== Recorded information ==
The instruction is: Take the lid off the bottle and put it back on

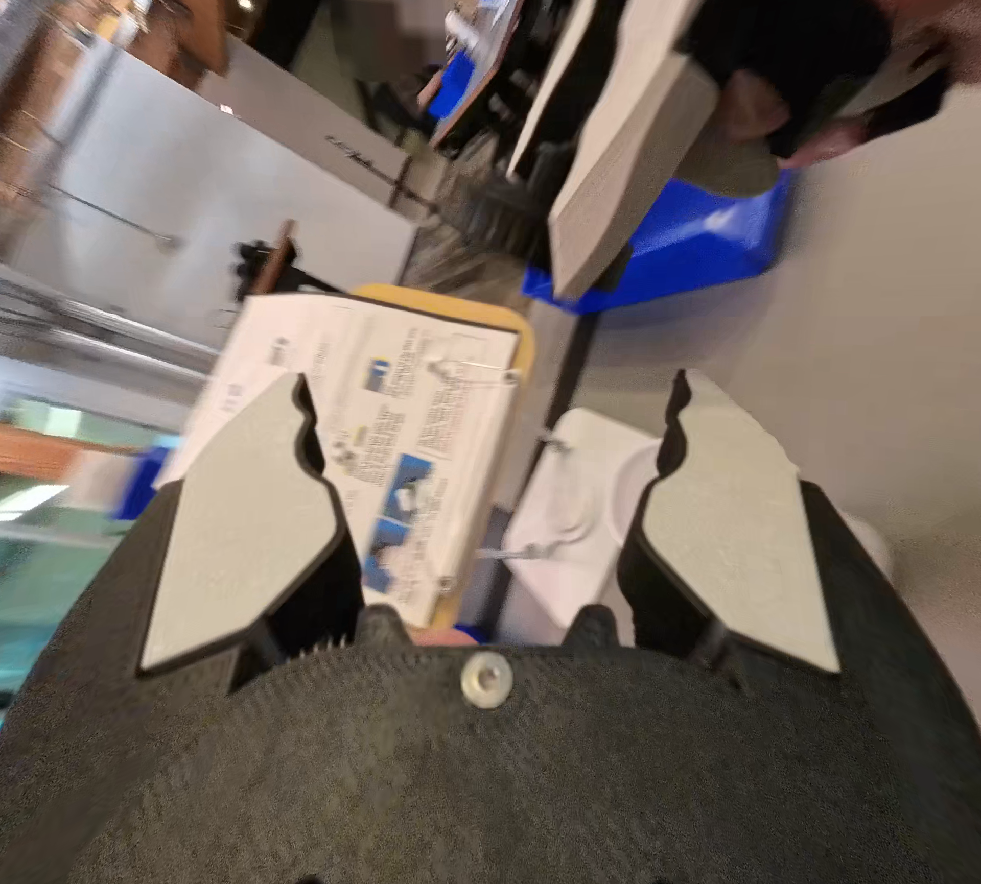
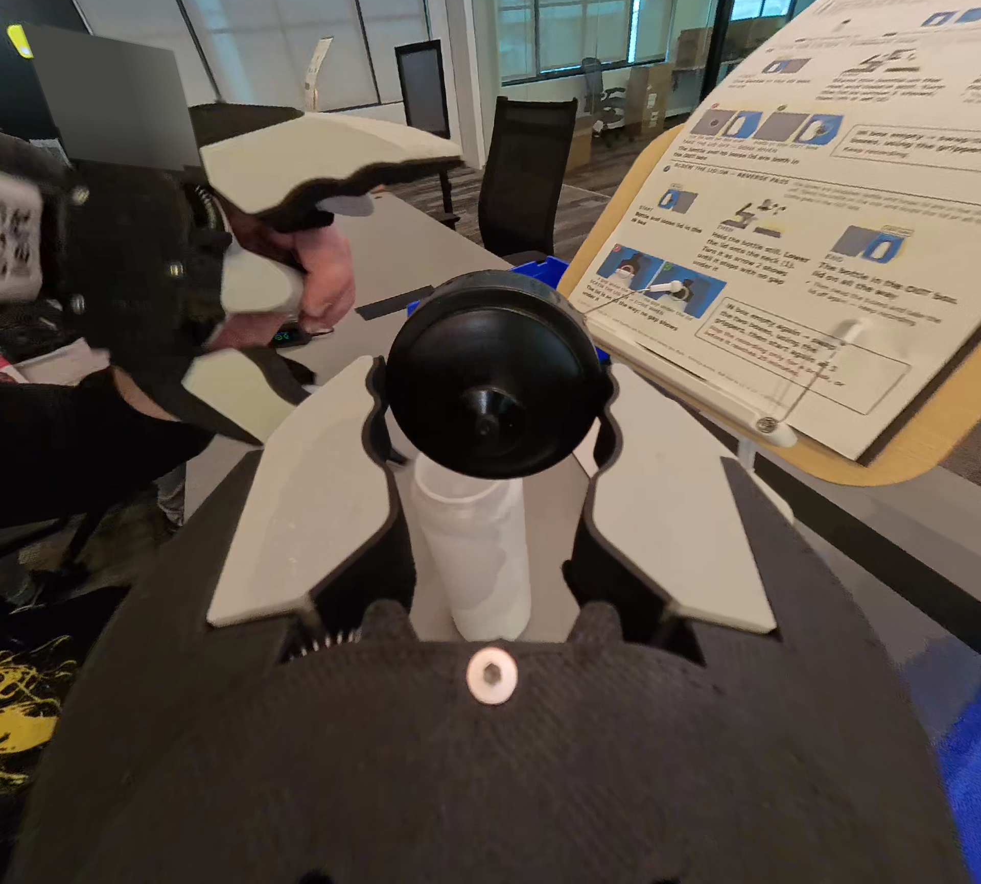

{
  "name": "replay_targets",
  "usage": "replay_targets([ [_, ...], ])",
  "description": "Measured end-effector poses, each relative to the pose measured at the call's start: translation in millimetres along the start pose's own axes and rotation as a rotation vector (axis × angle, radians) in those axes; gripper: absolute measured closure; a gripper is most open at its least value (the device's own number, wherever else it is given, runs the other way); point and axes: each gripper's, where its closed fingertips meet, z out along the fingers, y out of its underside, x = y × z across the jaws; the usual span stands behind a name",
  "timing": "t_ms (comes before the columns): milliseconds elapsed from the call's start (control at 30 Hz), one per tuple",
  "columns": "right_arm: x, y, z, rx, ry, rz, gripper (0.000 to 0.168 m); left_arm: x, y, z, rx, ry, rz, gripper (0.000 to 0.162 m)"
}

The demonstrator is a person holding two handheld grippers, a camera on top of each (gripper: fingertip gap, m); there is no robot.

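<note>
- The right gripper (image 2: 491, 413) held the black lid (image 2: 491, 373) between its fingers (image 2: 318, 503), closed on its rim
- The lid sat just above the open neck of the white bottle (image 2: 472, 556), which stood on the grey surface (image 2: 393, 243)
- The left gripper (image 1: 491, 434) was wide open and held nothing, off to the left
- An instruction sheet (image 2: 796, 222) leaned on a stand at the far right

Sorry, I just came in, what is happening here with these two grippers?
A person works a gripper in each hand. The right gripper is shut on the black lid, held over the open white bottle. The left gripper is open and empty, off to the side. An instruction sheet stands nearby.
</note>
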Motion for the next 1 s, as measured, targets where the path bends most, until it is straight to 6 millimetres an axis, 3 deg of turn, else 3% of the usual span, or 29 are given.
replay_targets([
  [100,9,6,-10,-0.011,0.008,0.0,0.092,9,24,-12,0.1,0.147,-0.295,0.024],
  [200,9,15,-11,-0.026,-0.012,0.016,0.092,39,54,-9,0.132,0.271,-0.493,0.016],
  [333,5,28,-6,-0.039,-0.042,0.035,0.092,84,84,4,0.199,0.334,-0.603,0.025],
  [467,0,40,0,-0.065,-0.08,0.041,0.092,123,102,25,0.207,0.416,-0.667,0.032],
  [667,3,50,4,-0.093,-0.082,0.036,0.092,146,107,43,0.248,0.503,-0.738,0.043],
  [800,5,55,8,-0.118,-0.093,0.033,0.092,152,107,45,0.282,0.539,-0.741,0.07],
  [1000,0,61,16,-0.222,-0.198,-0.011,0.092,154,104,47,0.304,0.546,-0.749,0.073],
])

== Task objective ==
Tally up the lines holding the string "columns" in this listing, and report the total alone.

== Answer section ==
2